▶ [EXERCISE BRIEF]:
Go to the line in the entries below that holds "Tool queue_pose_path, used" and repeat exactly from there through the line that holds "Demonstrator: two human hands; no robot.", inclusive.

▶ [EXERCISE MATERIALS]:
========================================================================
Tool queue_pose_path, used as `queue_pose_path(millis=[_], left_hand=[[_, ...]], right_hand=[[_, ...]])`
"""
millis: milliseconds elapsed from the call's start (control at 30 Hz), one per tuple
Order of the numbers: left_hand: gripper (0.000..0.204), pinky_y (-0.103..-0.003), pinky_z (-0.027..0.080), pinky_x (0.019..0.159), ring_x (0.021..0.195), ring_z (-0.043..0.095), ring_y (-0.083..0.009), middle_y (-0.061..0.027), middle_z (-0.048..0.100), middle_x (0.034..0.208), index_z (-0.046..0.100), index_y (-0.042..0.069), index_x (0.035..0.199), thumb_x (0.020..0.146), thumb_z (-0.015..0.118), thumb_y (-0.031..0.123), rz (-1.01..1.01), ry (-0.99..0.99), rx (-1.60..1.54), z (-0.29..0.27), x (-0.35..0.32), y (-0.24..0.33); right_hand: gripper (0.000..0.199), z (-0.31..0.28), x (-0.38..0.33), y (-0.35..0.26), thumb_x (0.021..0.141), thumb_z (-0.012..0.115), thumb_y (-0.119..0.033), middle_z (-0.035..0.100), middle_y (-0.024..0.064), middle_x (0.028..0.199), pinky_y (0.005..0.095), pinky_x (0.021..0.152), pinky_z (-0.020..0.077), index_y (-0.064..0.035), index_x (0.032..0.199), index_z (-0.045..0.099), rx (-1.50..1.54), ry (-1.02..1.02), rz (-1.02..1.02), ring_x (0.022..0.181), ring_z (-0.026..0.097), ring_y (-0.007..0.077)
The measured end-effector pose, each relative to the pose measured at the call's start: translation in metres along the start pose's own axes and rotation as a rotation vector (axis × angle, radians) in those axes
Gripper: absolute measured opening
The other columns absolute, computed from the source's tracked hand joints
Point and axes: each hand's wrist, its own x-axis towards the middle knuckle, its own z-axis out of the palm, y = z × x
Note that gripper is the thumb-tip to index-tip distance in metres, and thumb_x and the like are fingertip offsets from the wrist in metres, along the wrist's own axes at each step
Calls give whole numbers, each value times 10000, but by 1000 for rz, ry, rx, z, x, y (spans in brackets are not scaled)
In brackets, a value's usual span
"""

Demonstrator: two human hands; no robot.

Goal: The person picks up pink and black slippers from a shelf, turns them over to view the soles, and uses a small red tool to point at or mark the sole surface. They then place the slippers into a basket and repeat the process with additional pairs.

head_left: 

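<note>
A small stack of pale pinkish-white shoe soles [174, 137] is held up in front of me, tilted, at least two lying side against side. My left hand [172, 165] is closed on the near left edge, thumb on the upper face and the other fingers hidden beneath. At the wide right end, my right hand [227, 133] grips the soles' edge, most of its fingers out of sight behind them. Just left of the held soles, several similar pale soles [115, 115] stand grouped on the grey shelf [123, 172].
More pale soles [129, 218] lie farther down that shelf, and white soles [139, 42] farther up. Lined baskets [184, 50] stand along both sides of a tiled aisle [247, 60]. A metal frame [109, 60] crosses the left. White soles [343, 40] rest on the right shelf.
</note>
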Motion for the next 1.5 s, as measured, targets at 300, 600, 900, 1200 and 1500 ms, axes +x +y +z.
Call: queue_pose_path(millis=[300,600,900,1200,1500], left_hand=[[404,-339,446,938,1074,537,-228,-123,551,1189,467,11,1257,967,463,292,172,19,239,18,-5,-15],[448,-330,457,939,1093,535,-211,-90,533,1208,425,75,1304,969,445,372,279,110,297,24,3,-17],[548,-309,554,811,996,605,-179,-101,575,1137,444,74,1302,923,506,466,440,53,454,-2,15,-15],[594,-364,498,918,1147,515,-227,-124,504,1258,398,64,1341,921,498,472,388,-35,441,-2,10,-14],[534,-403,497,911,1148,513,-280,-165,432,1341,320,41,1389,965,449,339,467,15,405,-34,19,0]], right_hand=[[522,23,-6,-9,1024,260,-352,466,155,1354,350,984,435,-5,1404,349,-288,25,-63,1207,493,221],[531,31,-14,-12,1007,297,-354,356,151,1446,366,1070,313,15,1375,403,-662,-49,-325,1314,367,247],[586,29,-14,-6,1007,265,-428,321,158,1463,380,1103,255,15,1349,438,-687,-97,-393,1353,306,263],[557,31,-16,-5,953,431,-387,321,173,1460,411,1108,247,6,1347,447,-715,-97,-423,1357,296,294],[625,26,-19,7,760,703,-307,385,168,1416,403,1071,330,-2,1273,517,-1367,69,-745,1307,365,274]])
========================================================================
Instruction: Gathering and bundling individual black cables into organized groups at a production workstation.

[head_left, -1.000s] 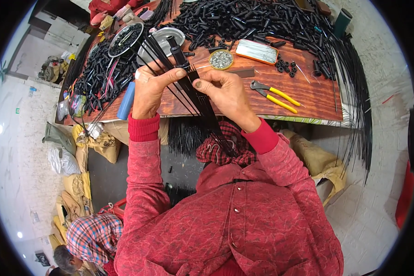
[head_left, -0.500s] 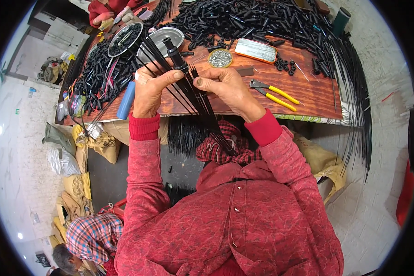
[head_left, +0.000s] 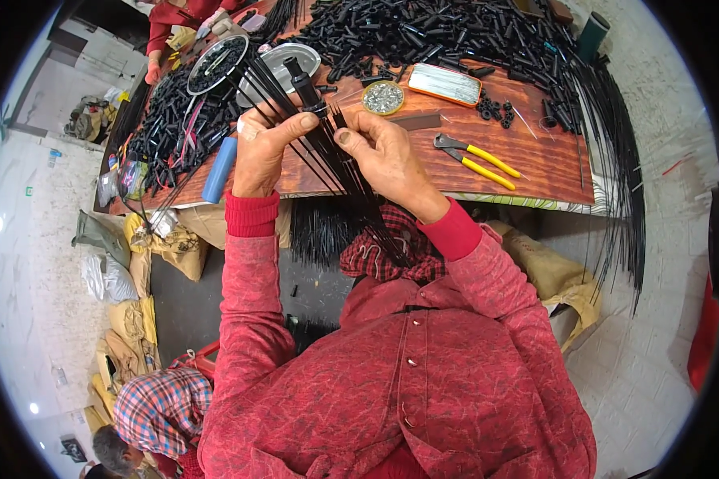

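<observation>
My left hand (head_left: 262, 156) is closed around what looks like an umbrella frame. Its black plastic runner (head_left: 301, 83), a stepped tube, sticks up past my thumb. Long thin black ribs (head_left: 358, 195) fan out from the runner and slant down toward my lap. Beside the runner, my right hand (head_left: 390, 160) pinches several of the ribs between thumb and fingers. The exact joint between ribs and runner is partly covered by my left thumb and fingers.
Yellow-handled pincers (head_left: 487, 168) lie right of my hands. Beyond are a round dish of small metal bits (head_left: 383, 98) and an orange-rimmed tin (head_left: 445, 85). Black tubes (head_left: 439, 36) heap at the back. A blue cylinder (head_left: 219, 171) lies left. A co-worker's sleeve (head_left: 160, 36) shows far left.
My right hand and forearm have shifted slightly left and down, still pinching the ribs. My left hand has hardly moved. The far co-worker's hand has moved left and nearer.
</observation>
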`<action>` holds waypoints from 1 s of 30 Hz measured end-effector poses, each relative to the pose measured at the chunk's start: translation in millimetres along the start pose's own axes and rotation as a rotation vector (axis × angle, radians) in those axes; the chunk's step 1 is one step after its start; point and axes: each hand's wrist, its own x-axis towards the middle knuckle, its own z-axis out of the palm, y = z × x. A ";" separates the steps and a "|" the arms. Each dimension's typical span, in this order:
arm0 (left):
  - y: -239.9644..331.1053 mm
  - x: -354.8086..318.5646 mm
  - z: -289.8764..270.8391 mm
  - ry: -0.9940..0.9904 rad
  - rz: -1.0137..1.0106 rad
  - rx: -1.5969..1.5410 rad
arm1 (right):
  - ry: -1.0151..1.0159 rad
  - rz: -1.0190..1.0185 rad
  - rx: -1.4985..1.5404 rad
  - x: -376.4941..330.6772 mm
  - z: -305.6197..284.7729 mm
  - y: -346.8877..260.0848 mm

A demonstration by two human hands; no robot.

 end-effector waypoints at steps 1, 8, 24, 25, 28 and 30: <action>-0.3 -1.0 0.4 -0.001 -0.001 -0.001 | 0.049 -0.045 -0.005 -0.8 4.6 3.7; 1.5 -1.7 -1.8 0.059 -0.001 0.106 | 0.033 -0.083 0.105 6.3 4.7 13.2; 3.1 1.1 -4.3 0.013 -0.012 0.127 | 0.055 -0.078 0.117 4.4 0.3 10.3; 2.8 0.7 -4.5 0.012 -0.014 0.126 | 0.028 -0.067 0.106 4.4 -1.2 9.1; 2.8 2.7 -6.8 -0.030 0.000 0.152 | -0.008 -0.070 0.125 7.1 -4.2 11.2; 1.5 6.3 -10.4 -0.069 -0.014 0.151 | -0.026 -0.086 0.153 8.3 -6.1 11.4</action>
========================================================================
▶ [EXERCISE ANSWER]:
Tool queue_pose_path, used as `queue_pose_path(millis=[_], left_hand=[[_, ...]], right_hand=[[_, ...]])`
"""
millis: milliseconds elapsed from the call's start (control at 30 Hz), one per tuple
Order of the numbers: left_hand: gripper (0.000..0.204), pinky_y (-0.103..-0.003), pinky_z (-0.027..0.080), pinky_x (0.019..0.159), ring_x (0.021..0.195), ring_z (-0.043..0.095), ring_y (-0.083..0.009), middle_y (-0.061..0.027), middle_z (-0.048..0.100), middle_x (0.034..0.208), index_z (-0.046..0.100), index_y (-0.042..0.069), index_x (0.035..0.199), thumb_x (0.020..0.146), thumb_z (-0.015..0.118), thumb_y (-0.031..0.123), rz (-1.01..1.01), ry (-0.99..0.99), rx (-1.60..1.54), z (-0.29..0.27), x (-0.35..0.32), y (-0.24..0.33); right_hand: gripper (0.000..0.199), z (-0.31..0.28), x (-0.38..0.33), y (-0.35..0.26), thumb_x (0.021..0.141), thumb_z (-0.012..0.115), thumb_y (-0.119..0.033), middle_z (-0.035..0.100), middle_y (-0.024..0.064), middle_x (0.028..0.199), pinky_y (0.005..0.095), pinky_x (0.021..0.152), pinky_z (-0.020..0.077), index_y (-0.064..0.035), index_x (0.032..0.199), index_z (-0.045..0.099), rx (-1.50..1.54), ry (-1.02..1.02), rz (-1.02..1.02), ring_x (0.022..0.181), ring_z (-0.026..0.097), ring_y (-0.007..0.077)
The measured end-effector pose, each relative to the pose measured at the call's start: translation in metres along the start pose's own axes and rotation as a rotation vector (axis × angle, radians) in those axes
Gripper: absolute measured opening
The other columns absolute, computed from the source's tracked hand joints
Point and axes: each hand's wrist, its own x-axis towards the middle knuckle, its own z-axis out of the palm, y = z × x
Note that gripper is the thumb-tip to index-tip distance in metres, and thumb_x and the like are fingertip offsets from the wrist in metres, along the wrist's own axes at each step
Calls give whole numbers, each value times 10000, but by 1000 for rz, ry, rx, z, x, y (spans in brackets are not scaled)
In brackets, a value's usual span
"""

Demonstrator: two human hands; no robot.

No more work is needed on this exercise.